You also have divorce camaraderie: by no means are you the only single parent at the resort. You have a French feel that devolves from the fact that half the clientele is; not only in the way the old rake flicks his cigarette ash with the tip of his pinky finger, but in the languorous nonchalance with which his wife yanks off her bathing top. (Good, incidentally, for the children to witness this Gallic aplomb: an antidote to the dirty Puritanism they get in American school hallways.) And at five every day you have not disco but Dvorak played on beach speakers, producing dreamy looks as the sun goes down in a hail of butterflies. Could it be we've grown not only up but content?

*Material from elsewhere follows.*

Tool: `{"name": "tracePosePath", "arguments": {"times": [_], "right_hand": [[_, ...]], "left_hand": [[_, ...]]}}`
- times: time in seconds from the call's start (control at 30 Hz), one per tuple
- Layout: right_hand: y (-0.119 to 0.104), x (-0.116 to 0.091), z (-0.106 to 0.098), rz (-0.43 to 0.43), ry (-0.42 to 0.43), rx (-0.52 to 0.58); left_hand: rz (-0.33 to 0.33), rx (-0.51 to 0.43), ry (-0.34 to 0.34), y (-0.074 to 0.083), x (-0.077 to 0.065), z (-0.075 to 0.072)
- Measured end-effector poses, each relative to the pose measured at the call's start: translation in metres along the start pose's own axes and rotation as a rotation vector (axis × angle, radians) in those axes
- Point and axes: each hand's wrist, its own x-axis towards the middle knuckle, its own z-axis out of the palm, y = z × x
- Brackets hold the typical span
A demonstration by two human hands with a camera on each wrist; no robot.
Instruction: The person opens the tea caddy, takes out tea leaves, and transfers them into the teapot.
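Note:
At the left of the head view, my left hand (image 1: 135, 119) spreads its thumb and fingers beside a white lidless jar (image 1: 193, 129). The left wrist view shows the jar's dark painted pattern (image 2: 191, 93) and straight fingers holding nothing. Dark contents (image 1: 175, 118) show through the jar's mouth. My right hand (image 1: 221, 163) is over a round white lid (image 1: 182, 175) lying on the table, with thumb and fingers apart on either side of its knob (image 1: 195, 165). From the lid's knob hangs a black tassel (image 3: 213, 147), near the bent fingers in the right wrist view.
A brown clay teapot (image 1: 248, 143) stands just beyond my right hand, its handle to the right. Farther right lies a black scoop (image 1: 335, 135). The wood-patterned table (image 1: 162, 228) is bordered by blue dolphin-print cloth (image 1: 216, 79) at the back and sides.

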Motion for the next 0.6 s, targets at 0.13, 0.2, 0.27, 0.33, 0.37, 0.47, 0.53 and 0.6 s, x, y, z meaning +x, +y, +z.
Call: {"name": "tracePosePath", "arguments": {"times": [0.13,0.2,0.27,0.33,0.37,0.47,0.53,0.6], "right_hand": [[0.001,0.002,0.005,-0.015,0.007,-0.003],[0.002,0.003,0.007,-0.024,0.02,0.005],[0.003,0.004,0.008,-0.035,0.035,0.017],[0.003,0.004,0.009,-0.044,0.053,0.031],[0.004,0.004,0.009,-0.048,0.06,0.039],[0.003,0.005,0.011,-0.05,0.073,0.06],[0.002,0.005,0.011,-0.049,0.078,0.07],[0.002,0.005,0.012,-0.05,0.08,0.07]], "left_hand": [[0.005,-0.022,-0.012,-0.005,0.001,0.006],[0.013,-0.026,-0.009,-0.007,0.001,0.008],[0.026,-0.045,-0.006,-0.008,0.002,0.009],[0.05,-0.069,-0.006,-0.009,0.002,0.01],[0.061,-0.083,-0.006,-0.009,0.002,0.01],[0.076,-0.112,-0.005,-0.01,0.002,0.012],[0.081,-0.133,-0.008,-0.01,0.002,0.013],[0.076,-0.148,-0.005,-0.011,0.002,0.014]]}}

But mostly you have kids, and a more delightful bunch never graced a holiday spot. The American ones speak French, the French ones speak English, they all hold their forks with their left hands, say sir when you ask the time (each wears a watch because none of their parents do). Kids who bond with each other so nicely that Club Med could well prove the alternative to custody kidnapping in the 90's: just expose your kids to this environment for a week and their hearts will be yours all year.
A final point. You are allowed to come even if childless; you'll still have a great time. Norma Jean did. That, uh, was you over by the bocce balls, wasn't it, dear?